We are a fraternity, or sorority-fraternity,
so a pleasant brotherliness and sisterliness
flavors most of FAOL's content. However, this
goodwill is not impervious, and it can fall
prey to the same subjects that undermine a
well-prepared dinner -- politics, religion,
and snakes. Nevertheless, we at FAOL pride
ourselves on being part of a system for sharing
relevant knowledge. Snakes, especially the
poisonous and aquatic cottonmouth, ought to
be allowed as a scientific subject, given that
we fly anglers are a semi-aquatic species. Of
course anyone is free to reject the knowledge
that I think I might have.
Roger Stouff wrote a delightful tale of encounters
with cottonmouths. Those of us who write know
about exaggeration for effect. Literary exaggeration
has a long and honorable and delightful history,
with Mark Twain one of its masters. A problem can
arise, however, if the reader does not recognize
this exaggeration. (In fact, if enough people in
a nation fail to separate exaggeration from truth,
there can be great political consequences, but that
is another matter.)
Some members have gently and generously interpreted
Roger's article as a fisherman's tall tale, but
others insist on a literal interpretation: Roger
said it happened to him, the literalists say, so
it indeed happened to him. This is quintessentially
postmodern: One man's reality is as valid as the
reality of any other, including the reality of the
old herpetologist who has spent 10,000 hours out
there with the snakes and lizards and frogs, not
even counting all the summers he probably spent
with the animals when he was a kid.
If I were to write about catching a 37-pound
largemouth bass, I hope those same members who
came so quickly to Roger's defense would come
to mine, and that they would contend that I said
it happened, so it happened. To be honest, though,
there is a difference between the bass story and
the snake story. You bring in a bass, and weigh it,
it is either 37 pounds or it isn't. The snake stories
involve a detailed description of the complex behavior
of snakes and the interpretation of that behavior's
significance. (The intricacy of animal behavior is,
by the way, a central issue for us anglers: Why do
fish bite certain of our flies that are presented
in certain ways, but not others. Some swear that
life-like imitations of local minnows are bass
killers, while others say bass merely decide if
the fly looks good to eat.)
Animal behavior, primarily that of the vertebrates,
was my area of expertise for quite a while. We
learned early on that it is one thing to describe
what an animal does, and it is another to figure
out why it does it, if in fact it is even knowable.

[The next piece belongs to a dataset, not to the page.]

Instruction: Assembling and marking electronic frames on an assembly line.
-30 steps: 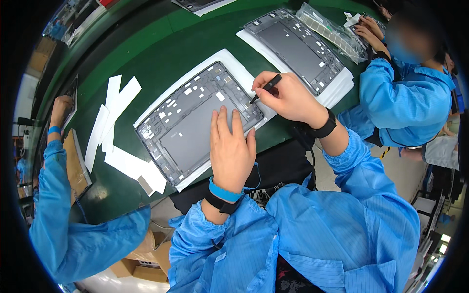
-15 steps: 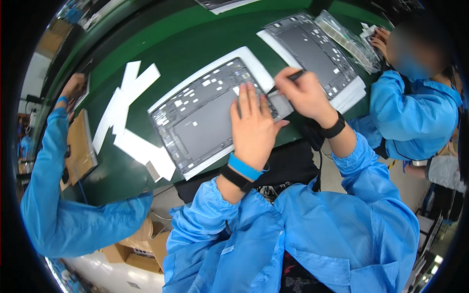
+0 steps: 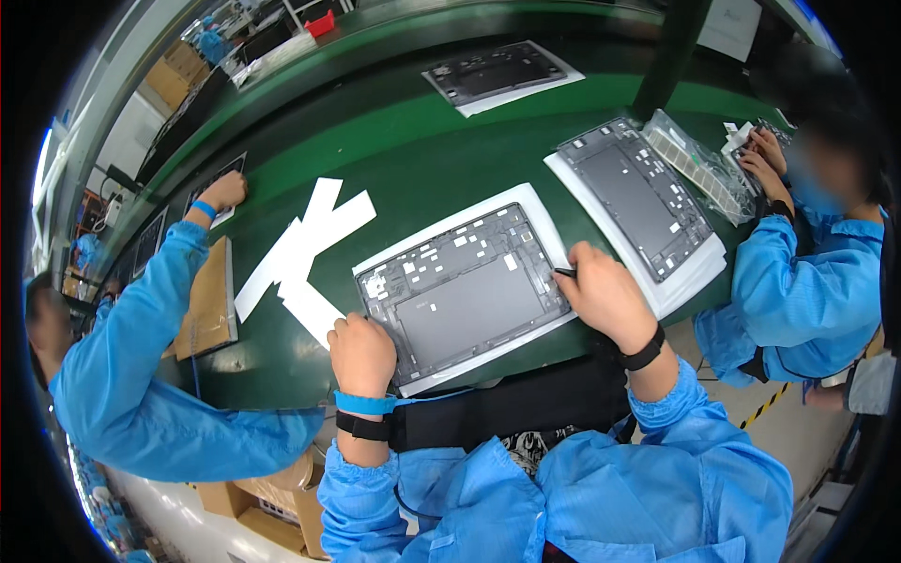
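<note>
A dark grey tablet back housing (image 3: 460, 291), dotted with small white pads, lies on a white foam sheet (image 3: 540, 208) in front of me. My left hand (image 3: 363, 355) is closed at the housing's left edge, its fingers curled over the rim. At the opposite edge, my right hand (image 3: 605, 291) grips a slim black pen-like tool (image 3: 565, 272); its tip is hard to make out. Right of these, a second similar housing (image 3: 643, 202) rests on its own white sheet.
White strips (image 3: 302, 246) lie crossed left of the housing. A brown board (image 3: 208, 298) sits beside a co-worker's blue sleeve (image 3: 141, 338). Another housing (image 3: 493, 70) is farther back. On the right are a clear plastic bag (image 3: 699, 169) and a second co-worker's hands (image 3: 765, 159).
My left hand has moved from the housing's right part to its left edge. The right hand has drawn the tool back to the right edge. The view has shifted, showing more background.
</note>
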A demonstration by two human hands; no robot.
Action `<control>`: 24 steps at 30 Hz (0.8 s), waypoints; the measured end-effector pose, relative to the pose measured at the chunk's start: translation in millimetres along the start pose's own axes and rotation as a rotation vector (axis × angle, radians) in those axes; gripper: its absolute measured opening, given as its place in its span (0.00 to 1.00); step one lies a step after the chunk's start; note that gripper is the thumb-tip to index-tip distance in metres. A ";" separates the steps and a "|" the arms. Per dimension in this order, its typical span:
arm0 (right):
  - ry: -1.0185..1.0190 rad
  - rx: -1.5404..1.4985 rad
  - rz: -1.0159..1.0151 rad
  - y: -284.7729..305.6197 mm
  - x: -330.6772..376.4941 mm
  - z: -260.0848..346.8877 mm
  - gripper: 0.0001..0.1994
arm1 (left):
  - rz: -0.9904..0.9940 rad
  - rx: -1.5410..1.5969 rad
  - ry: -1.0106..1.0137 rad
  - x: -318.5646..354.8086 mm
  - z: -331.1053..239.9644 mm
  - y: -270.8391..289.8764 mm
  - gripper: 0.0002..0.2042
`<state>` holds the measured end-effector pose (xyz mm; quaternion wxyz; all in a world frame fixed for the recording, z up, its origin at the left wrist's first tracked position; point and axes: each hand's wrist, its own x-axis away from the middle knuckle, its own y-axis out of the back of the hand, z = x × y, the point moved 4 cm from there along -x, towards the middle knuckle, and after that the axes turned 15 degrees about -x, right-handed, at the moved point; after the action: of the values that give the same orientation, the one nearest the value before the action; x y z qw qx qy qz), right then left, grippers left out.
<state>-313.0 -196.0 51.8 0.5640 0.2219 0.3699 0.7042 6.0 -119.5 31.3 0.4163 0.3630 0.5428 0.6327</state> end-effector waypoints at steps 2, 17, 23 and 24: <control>-0.003 0.025 0.033 -0.2 -3.0 -5.9 0.12 | -0.005 0.101 -0.043 -4.9 -5.8 0.4 0.14; 0.048 -0.086 -0.074 5.1 -4.1 -14.9 0.13 | -0.288 0.858 -0.141 -213.8 41.9 71.7 0.17; 0.206 0.030 -0.008 1.8 5.4 -9.7 0.13 | -0.134 1.102 -0.008 -428.8 152.4 5.1 0.16; 0.221 0.024 -0.024 3.2 3.4 -9.8 0.13 | -0.214 0.406 -0.150 -460.7 186.4 -1.0 0.16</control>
<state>-323.1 -195.7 47.8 0.5253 0.1450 0.4410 0.7132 355.7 -471.9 54.3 0.4387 0.4256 0.6617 0.4343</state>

On a lazy afternoon I was once kneeling by an
Arkansas creek bank near the Mississippi, changing
lures, and some large thing came up out of the water
with a huge splash and bounced off my leg. Talk about
the warm liquid not being a leak in the waders. I
saw that is was a bowfin, grabbed it as it flopped
around, and measured it before releasing it. 26
inches.
Why did it jump up on the bank? How the hell
should I know? A misjudged lunge at a minnow? An
uncontrollable joy of life? A low IQ? A brain tumor?

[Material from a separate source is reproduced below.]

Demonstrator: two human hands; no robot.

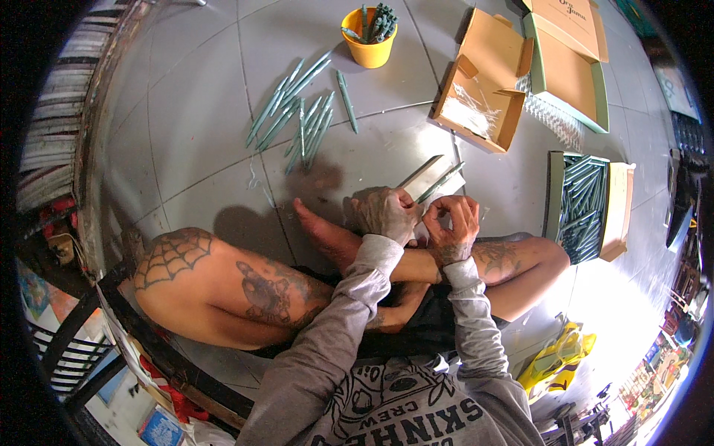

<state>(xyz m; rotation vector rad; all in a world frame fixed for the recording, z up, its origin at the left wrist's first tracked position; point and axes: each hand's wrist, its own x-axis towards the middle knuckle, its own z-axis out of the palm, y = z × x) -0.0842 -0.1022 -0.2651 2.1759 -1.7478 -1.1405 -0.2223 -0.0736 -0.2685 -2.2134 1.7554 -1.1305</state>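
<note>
Close together above my crossed shins, my left hand (393, 214) and my right hand (452, 224) both have bent fingers. A slim green pen-shaped stick (445, 181) slants up from my left fingertips. My right thumb and fingers are pinched close beside it; what they grip is too small to make out. Just beyond the hands lies a pale flat strip (425, 174) with a dark edge. Farther off, to the left, loose green sticks (297, 111) lie in a spread group, with a single stick (346, 102) apart from them.
A yellow pot (370, 53) of sticks stands at the far side. Right of it are an open cardboard box (508, 132) with clear plastic inside and a green-edged box (604, 97). Another box (552, 195) full of sticks sits near my right knee. A yellow bag (558, 360) lies behind that knee.
</note>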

One thing I am quite sure of is that, in spite of
its ferocious set of teeth, the bowfin did not lunge
out of the water with intent to do me bodily harm.
I can, however, imagine my mother looking at it
that way if she had been there.
Interpretation is influenced by our worldview.
Some research from the 50s, I think it was,
involved a short strip of film being shown to
subjects who were later asked to describe it.
The film shows a crowded bus, and suddenly a
white man pulls a knife on a black man just as
the film ends. A majority of the subjects (all
white) reported seeing the black man pull a
knife on the white man. They saw not what
happened, but what they expected to happen.
This sort of thing is a fact of life among our
species. An attempted escape by a snake might
even be interpreted as an attack by that snake.
At the approach of danger, the first thing an
aquatic snake tends to do is head for the water.
But if a boat unexpectedly bumps into a bank
full of sunning snakes ("Fangs seemingly the
length of daggers gleamed everywhere."), those
snakes' lives have suddenly become more complicated.
One option is to remain motionless and hope for
the best. Another is to try to escape by heading
away from the boat (and away from the water), but
this is a potentially dangerous choice. Another
is for the snakes to say to hell with the boat
and hightail straight past it for the water and
perfect safety. To an occupant of the boat, this
could look like a mass attack.
In addition to our worldview of snakes, our
psychological state affects our interpretations.
One reason Roger's story was so pleasant to read
was the effectiveness with which he presented
himself as panic-stricken. He even says he was
"hallucinating badly." This state of mind might
make for an unscientific interpretation of snake
behavior.
As proof of cottonmouth aggressiveness, members
have pointed out the species' habit of coiling
and showing the white lining of its mouth that
gives it its name. To an animal behaviorist,
coiling and showing the "cotton" are the opposite
of aggressive, they are transparently defensive.
It's the big bluff about being the meanest mother
in the valley. In truth, if these snakes were
capable of wearing waders, theirs would be as
full of warm liquid as the typical fly fisher's.
All the snakes want is for you to leave.
As I mentioned in a post, I caught some 25
rattlesnakes in the Californian desert for
some minor research, and I found that the most
important skill for catching them was stealth.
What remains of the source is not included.